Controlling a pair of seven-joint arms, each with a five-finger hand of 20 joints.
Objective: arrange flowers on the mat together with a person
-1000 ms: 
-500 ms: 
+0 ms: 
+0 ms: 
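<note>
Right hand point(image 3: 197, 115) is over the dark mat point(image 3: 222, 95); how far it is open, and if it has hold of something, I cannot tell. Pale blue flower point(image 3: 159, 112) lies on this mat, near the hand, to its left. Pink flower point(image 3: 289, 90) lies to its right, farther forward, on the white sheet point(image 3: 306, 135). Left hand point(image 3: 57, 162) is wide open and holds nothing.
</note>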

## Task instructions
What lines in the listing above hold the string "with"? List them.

## Written reply
Controlling a pair of seven-joint arms, each with a five-finger hand of 20 joints.
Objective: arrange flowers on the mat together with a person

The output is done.